Am I making excuses? Maybe I try so it hurts a little less..doesn’t exonerate him though.

OP posts:
CodenameVillanelle · 21/04/2020 06:11

Injecting steroids???
Run a mile just for that

PearPickingPorky · 21/04/2020 06:13

Am I making excuses?

Yes.

He's treated you really terribly.

Foxinpopsox · 21/04/2020 06:31

Well, I didn’t know he was juicing at the time. He’s come clean on that and I’m just wondering if this might have affected his “hormones”/sexual confidence to make him shag around.

I find it hard to marry the kind and gentle man I know with the person who shags some slappers begins my back and lies to my face.

I don’t know what to do.

OP posts:
Egghead68 · 21/04/2020 06:35

Dump

Foxinpopsox · 21/04/2020 06:38

Well I have dumped him. And asked him to move out.

I’m just so sad to feel I trusted someone so much, I was so happy and thought this relationship was going somewhere and this has completely shattered me.

My little boy adores him and I love his kids. There will be a lot of collateral damage and I just feel drained at the thought of explaining to mine why he’s out of their lives. Sad

OP posts:
TorkTorkBam · 21/04/2020 06:41

Why are you so desperate to keep him?

TorkTorkBam · 21/04/2020 06:42

X-post.

Good for you for dumping.

Egghead68 · 21/04/2020 06:43

Just cut all contact now and don’t have him back.

CodenameVillanelle · 21/04/2020 06:55

'Some slappers'
Stop it. It's not the fault of the women he cheated with nor did the steroids make him do it.

Closetbeanmuncher · 21/04/2020 06:55

Said he felt horny and wanted to sleep around, knew he wanted me and didn’t want anyone else to have me so lied

Can't you see how manipulate and selfish that is? People who are truly good at the core don't behave like that.

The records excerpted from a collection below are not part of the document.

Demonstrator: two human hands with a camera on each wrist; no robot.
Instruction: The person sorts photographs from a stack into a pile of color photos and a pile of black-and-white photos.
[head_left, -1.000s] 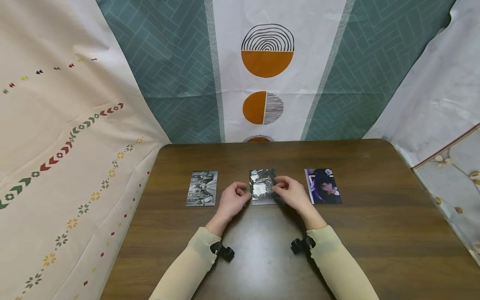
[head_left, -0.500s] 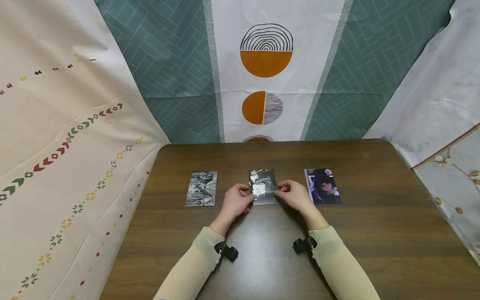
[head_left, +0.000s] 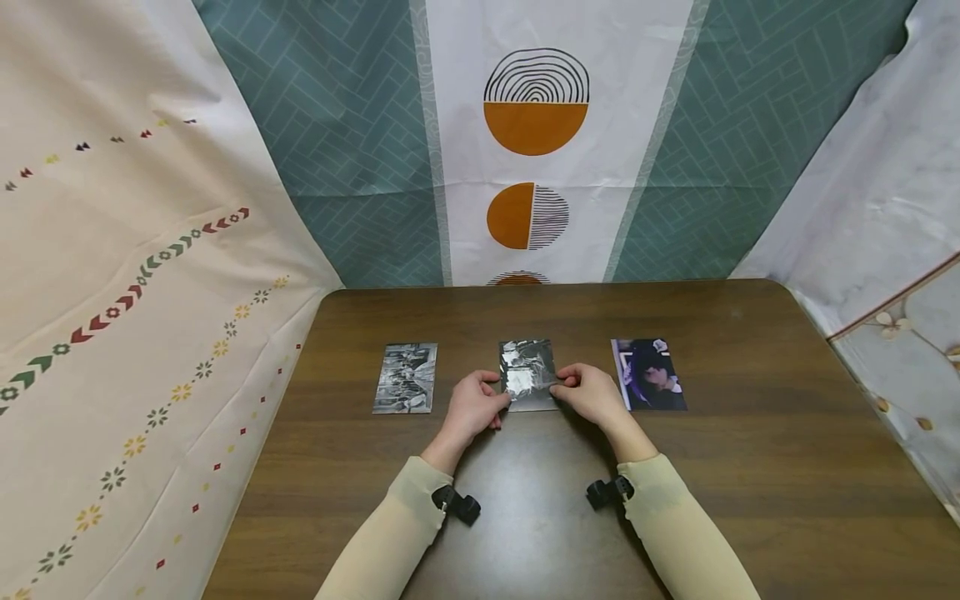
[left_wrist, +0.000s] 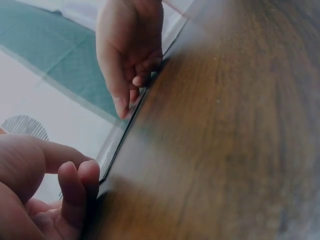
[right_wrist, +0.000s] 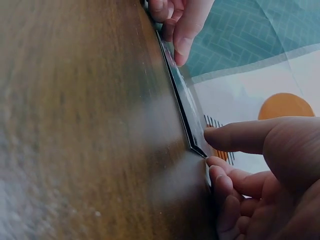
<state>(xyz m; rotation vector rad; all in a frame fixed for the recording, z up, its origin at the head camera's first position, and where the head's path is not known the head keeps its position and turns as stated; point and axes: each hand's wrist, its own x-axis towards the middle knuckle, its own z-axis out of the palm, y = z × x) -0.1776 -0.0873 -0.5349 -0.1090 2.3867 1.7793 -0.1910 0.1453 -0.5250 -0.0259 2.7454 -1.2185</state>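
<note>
A glossy black-and-white photo print point(head_left: 528, 367) lies in the middle of the table, with glare across it. My left hand point(head_left: 472, 404) pinches its left edge near the lower corner, thumb over the face. On the opposite side my right hand point(head_left: 595, 393) pinches the right edge between thumb and fingers. Seen edge-on in the right wrist view, the print's surface point(right_wrist: 187, 107) is low over the wood and its near edge shows as a dark double line. In the left wrist view the left fingertips point(left_wrist: 89, 175) are right at the print's corner.
Another black-and-white photo point(head_left: 406, 378) lies to the left, and a dark purple photo point(head_left: 649, 375) to the right, close beside my right hand. Under them is the brown wooden table point(head_left: 720, 500). A patterned cloth point(head_left: 352, 150) hangs behind its far edge.
My left hand has moved slightly right, onto the middle photo's lower left edge. The right fingers have shifted a little down and outward along its right edge. The side photos have stayed put.
</note>
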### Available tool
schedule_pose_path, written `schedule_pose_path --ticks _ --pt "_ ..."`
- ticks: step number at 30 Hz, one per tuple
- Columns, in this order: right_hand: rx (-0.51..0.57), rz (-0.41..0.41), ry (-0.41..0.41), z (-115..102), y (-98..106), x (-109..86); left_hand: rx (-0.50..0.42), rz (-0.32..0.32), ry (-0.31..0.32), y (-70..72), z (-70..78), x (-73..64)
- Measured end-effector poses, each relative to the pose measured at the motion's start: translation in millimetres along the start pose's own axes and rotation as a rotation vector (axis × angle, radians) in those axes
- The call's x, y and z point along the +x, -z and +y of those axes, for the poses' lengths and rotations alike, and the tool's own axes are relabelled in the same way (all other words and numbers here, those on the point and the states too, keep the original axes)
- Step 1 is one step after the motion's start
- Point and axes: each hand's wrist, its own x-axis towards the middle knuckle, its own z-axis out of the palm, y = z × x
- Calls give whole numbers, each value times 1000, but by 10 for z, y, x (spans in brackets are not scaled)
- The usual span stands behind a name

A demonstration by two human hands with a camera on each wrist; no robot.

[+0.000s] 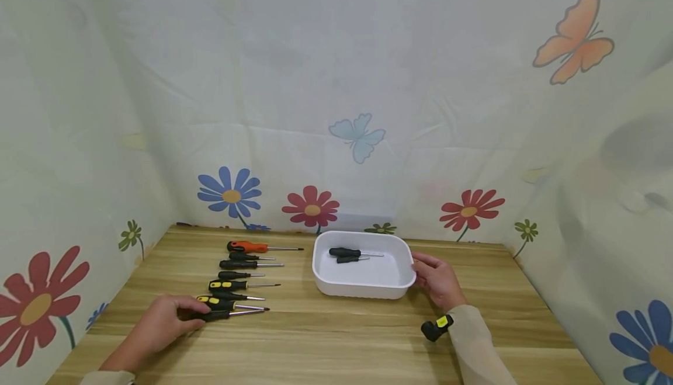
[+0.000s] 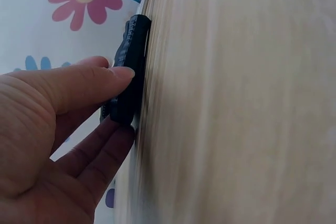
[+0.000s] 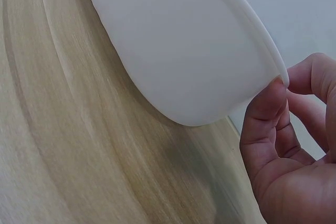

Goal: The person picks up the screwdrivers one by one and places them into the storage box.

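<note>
At the near end of a row of screwdrivers, my left hand holds a black-handled screwdriver between thumb and fingers. The left wrist view shows the thumb on the side of its dark handle, fingers at its end. That screwdriver lies close to the wooden table, shaft pointing right. My right hand pinches the right rim of a white plastic bin, thumb on one side and a finger on the other. Inside the bin lie a larger black screwdriver and a smaller black screwdriver.
Several more screwdrivers lie in the row beyond my left hand, including an orange one farthest away and a black-and-yellow one. The wooden table meets a flower-print curtain at the back and sides.
</note>
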Motion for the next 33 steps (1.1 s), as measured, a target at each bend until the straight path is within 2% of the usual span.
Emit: schedule_pose_path --ticks 9,18,26,33 --pt "-3 -3 -4 0 9 8 21 29 -17 -21 17 10" --pt "-7 -11 -7 -18 22 12 23 3 -11 -4 59 20" --pt "1 -21 -7 -16 24 11 14 0 -58 3 53 4" --pt "-4 -14 -3 -10 19 17 -67 -24 -42 27 76 -16"
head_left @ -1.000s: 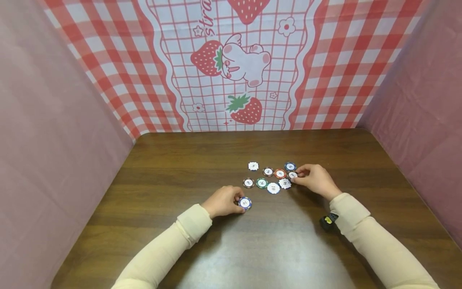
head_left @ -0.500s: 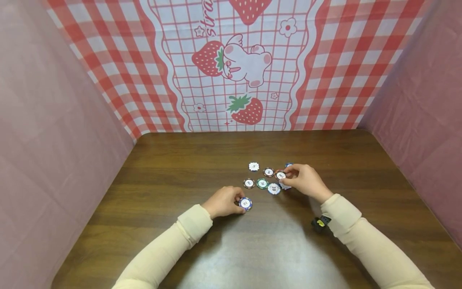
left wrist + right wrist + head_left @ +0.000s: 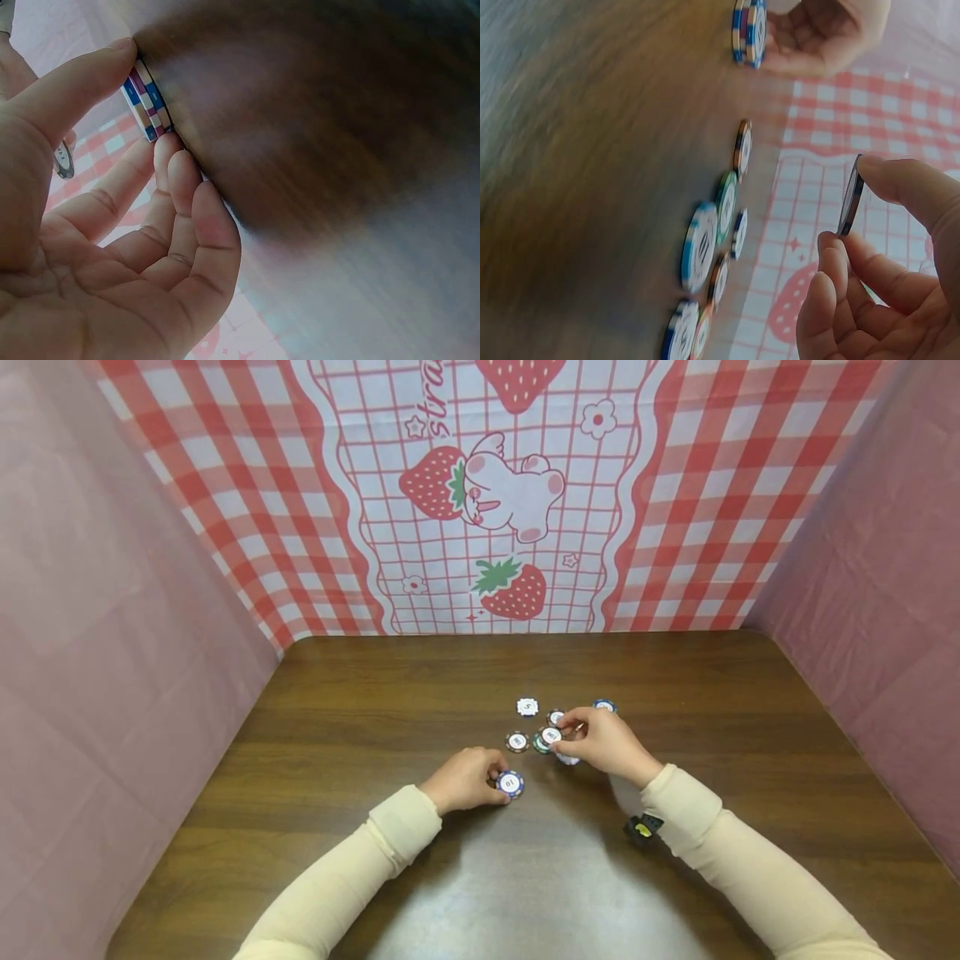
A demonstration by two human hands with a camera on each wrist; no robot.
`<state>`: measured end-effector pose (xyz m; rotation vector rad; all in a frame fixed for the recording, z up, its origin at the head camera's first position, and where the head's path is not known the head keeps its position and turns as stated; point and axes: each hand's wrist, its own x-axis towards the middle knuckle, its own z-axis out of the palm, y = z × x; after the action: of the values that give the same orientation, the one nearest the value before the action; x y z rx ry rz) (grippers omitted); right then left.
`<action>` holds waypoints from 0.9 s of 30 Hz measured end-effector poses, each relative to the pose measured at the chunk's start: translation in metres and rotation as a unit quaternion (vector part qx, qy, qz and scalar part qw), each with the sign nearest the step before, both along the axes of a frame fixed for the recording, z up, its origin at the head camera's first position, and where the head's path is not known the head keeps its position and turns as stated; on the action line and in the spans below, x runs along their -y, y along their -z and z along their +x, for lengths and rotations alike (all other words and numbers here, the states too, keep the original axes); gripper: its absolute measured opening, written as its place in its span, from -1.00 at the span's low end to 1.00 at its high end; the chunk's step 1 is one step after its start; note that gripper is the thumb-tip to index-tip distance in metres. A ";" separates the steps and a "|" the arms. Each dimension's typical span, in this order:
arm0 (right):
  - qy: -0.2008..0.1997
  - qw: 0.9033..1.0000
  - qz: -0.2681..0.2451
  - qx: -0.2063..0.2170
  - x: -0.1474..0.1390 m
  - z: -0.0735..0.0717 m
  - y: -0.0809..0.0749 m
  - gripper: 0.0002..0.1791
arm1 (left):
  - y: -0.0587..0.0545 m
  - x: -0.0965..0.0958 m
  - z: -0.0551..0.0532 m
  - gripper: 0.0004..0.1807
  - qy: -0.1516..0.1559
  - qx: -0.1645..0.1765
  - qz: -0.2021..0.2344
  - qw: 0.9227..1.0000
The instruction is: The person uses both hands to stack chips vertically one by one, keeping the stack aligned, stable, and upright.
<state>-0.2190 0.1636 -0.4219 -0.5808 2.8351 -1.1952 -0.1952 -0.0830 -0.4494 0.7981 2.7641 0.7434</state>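
Note:
My left hand [image 3: 465,778] grips a short stack of poker chips [image 3: 510,784] between thumb and fingers, with a blue-edged 10 on top. In the left wrist view the stack's layers [image 3: 150,101] show blue, white and purple edges, standing low on the wood. My right hand [image 3: 609,747] pinches one dark-edged poker chip [image 3: 551,737] by its rim. That pinched chip [image 3: 850,196] is lifted above the table in the right wrist view. It overlaps a green chip [image 3: 541,744] in the head view, up and right of the left hand's stack.
Several chips lie loose on the wooden table [image 3: 360,693]: a white 5 [image 3: 527,707], a brown one [image 3: 517,742], a blue one [image 3: 604,704] and a light-blue-edged one [image 3: 699,247]. The right hand partly covers others. A checked cloth [image 3: 705,510] hangs behind the table.
My right hand has picked up the dark-edged chip from the right end of the loose chips and carried it left, over the others. The left hand and its stack have stayed put.

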 end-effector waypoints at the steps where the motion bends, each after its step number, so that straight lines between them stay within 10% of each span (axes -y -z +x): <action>1: -0.006 1.000 -0.002 0.001 0.002 0.000 0.000 -0.65 | 0.000 0.000 0.000 -0.67 0.001 0.000 0.001 1.000; 27: -0.105 0.994 0.038 -0.018 0.048 0.012 0.015 -0.75 | 0.001 0.000 0.000 -0.66 0.007 -0.016 -0.010 1.000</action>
<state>-0.2071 0.1155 -0.4372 -0.8798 2.7487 -1.0458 -0.1955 -0.0835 -0.4506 0.8305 2.7867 0.7062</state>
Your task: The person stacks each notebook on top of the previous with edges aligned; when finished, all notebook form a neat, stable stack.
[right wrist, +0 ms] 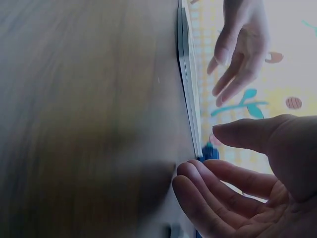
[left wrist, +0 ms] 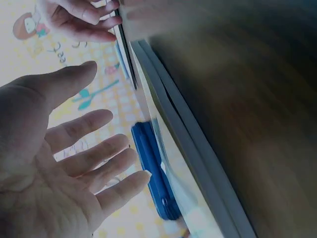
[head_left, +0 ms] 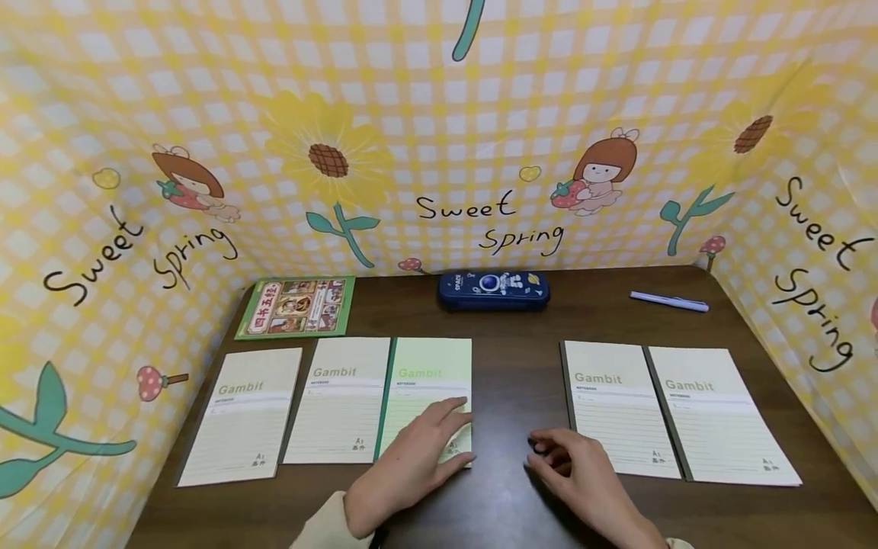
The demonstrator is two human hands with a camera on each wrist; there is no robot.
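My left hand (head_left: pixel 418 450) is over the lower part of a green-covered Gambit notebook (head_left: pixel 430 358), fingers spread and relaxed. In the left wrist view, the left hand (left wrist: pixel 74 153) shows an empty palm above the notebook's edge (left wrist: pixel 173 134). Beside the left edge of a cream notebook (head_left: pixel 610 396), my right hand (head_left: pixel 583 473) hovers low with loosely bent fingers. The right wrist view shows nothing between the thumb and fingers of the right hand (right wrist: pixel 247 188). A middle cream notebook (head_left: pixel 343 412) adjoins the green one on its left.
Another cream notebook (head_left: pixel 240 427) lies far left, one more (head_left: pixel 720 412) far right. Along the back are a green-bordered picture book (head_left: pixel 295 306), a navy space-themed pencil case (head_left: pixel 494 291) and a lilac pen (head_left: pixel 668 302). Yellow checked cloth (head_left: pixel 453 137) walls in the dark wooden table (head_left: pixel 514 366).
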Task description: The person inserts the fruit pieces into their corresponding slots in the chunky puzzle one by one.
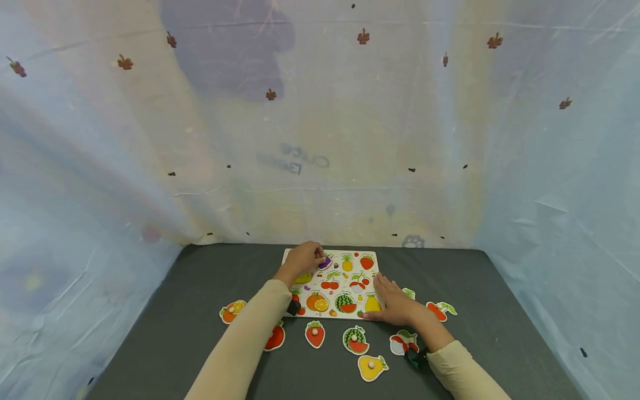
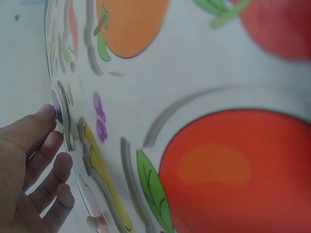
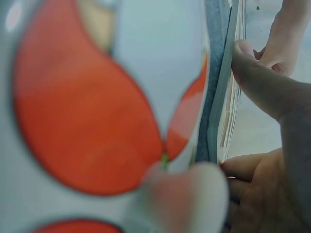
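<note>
A white fruit puzzle board (image 1: 337,297) lies on the dark table, its printed recesses facing up. At its top left, my left hand (image 1: 302,258) pinches a purple fruit puzzle piece (image 1: 325,263) between thumb and fingers; in the left wrist view that piece (image 2: 57,109) is seen edge-on over the board. My right hand (image 1: 395,301) rests along the board's right edge with fingers stretched out, the thumb near the lower right corner. In the right wrist view, the right thumb (image 3: 245,56) lies against the board's side edge.
Loose knobbed pieces lie around the board: an orange (image 1: 232,311) at left, a tomato-red piece (image 1: 275,336) partly behind the left sleeve, a strawberry (image 1: 315,334), a watermelon (image 1: 356,340), a yellow pear (image 1: 372,368), and red-and-white fruit (image 1: 402,341). Cherries (image 1: 440,311) lie farther right. A patterned curtain (image 1: 320,139) hangs behind.
</note>
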Demonstrator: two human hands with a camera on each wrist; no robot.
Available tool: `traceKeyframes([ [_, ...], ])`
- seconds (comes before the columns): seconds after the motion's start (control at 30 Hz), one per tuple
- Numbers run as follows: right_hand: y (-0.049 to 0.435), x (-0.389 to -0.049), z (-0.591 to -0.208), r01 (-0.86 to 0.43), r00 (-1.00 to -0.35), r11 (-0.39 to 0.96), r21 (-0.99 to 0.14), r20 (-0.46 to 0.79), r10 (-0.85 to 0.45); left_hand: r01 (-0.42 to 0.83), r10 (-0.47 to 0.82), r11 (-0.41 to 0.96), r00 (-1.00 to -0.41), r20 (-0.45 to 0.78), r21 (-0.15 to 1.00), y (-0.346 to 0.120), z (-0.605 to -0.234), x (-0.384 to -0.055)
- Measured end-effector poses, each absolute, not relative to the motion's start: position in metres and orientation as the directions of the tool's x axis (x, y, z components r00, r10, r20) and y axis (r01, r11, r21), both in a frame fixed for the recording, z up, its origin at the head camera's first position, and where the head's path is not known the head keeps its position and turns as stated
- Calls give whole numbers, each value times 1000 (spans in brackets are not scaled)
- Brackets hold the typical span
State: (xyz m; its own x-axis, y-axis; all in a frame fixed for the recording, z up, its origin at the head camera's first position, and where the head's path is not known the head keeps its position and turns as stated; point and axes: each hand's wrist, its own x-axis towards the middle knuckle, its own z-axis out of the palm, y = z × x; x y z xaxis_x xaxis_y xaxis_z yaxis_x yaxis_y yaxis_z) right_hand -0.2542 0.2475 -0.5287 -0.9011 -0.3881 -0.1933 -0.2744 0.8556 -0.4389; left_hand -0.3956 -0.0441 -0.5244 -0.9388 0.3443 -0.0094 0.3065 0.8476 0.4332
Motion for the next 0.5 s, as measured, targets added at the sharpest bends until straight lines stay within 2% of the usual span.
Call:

The 'kind and gentle' man that takes steroids and can't keep his bits in his pants...hardly catch of the century is it now?

Please wake up before he ends up giving you something that can't be cured.

Just because you had level 10 shit before doesn't mean level 8.5 shit is acceptable. Your radar is waaaaay off.

Raise your bar, work on your self esteem and get him gone, before the cushion humping oaf does some real damage.